#### WORK REQUEST:
Below is a block of entries; repeat exactly the lines starting at the line that contains "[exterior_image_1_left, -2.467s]" and ending at the line that contains "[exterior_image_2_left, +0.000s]", both included.

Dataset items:

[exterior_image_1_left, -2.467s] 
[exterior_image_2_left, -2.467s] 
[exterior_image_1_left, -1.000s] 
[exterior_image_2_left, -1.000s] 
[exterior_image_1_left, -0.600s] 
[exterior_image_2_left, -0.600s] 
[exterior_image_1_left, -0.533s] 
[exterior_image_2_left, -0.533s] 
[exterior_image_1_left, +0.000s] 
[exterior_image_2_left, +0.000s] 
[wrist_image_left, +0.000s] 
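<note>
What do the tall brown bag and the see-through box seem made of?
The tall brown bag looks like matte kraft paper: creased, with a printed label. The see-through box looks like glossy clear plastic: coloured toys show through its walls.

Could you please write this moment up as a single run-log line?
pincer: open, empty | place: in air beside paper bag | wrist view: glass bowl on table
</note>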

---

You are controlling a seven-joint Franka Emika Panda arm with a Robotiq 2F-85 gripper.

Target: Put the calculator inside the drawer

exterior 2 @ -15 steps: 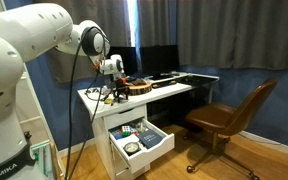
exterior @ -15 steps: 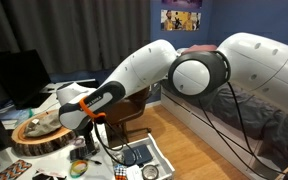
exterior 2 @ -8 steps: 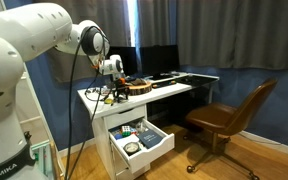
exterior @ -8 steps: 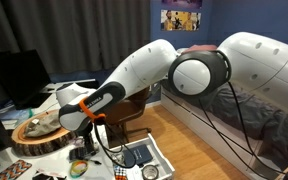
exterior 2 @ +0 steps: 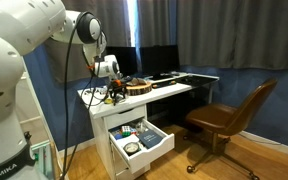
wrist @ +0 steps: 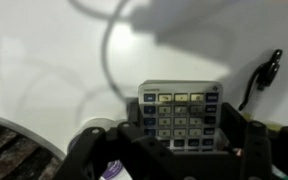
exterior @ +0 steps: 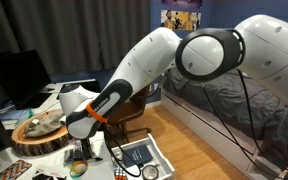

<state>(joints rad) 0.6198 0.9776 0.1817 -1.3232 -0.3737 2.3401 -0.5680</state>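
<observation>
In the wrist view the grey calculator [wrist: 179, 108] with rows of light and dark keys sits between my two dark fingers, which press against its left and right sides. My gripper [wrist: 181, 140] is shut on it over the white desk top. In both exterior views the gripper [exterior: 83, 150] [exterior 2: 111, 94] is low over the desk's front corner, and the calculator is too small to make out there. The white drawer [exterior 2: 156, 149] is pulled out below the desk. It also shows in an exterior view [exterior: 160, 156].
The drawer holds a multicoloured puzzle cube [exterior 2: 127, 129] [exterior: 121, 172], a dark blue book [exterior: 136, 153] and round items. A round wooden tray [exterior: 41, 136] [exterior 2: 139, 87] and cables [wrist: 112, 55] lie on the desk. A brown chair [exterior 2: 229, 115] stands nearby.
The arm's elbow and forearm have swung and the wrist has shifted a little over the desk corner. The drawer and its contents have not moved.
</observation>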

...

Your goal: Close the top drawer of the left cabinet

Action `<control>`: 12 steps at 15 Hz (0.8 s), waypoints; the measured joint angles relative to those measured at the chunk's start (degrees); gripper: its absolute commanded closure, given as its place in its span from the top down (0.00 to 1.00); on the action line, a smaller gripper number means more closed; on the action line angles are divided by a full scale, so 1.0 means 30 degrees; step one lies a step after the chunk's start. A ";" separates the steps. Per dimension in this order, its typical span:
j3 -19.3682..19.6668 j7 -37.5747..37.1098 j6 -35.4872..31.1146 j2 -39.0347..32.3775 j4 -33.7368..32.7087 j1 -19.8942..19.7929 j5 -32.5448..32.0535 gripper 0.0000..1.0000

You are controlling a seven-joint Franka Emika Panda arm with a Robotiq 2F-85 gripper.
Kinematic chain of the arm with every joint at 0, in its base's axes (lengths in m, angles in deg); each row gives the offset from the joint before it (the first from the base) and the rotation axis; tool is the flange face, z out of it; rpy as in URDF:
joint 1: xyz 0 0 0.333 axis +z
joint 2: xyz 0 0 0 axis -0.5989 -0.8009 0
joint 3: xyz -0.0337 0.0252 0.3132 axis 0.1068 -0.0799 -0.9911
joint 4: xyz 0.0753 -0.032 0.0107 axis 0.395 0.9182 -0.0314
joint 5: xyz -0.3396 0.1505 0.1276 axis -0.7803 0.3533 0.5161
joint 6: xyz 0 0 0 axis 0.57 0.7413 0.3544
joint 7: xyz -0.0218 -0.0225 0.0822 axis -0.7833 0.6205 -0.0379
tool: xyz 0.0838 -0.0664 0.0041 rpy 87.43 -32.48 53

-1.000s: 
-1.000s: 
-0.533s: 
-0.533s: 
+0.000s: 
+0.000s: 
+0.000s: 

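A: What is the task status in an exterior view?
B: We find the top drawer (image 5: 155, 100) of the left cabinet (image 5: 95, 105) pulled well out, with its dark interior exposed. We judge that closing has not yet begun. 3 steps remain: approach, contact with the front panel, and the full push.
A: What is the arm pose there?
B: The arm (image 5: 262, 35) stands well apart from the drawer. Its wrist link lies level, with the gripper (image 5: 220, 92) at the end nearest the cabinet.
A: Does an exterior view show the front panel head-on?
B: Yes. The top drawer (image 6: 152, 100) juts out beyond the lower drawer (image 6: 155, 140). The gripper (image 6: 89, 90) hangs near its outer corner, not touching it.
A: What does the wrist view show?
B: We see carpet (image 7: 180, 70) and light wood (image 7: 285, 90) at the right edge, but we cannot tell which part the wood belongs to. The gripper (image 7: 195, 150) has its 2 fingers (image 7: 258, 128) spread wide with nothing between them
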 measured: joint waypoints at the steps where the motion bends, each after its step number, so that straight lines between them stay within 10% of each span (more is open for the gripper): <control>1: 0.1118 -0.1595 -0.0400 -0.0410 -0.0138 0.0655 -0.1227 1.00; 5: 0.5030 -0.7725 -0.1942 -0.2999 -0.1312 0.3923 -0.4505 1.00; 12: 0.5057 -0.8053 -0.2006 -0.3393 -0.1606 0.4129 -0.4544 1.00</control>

#### TASK OUTPUT:
[exterior_image_1_left, -2.467s] 
[exterior_image_2_left, -2.467s] 
[exterior_image_1_left, -1.000s] 
[exterior_image_2_left, -1.000s] 
[exterior_image_1_left, -0.600s] 
[exterior_image_2_left, -0.600s] 
[exterior_image_1_left, -0.533s] 
[exterior_image_2_left, -0.533s] 
[exterior_image_1_left, +0.000s] 
[exterior_image_2_left, +0.000s] 

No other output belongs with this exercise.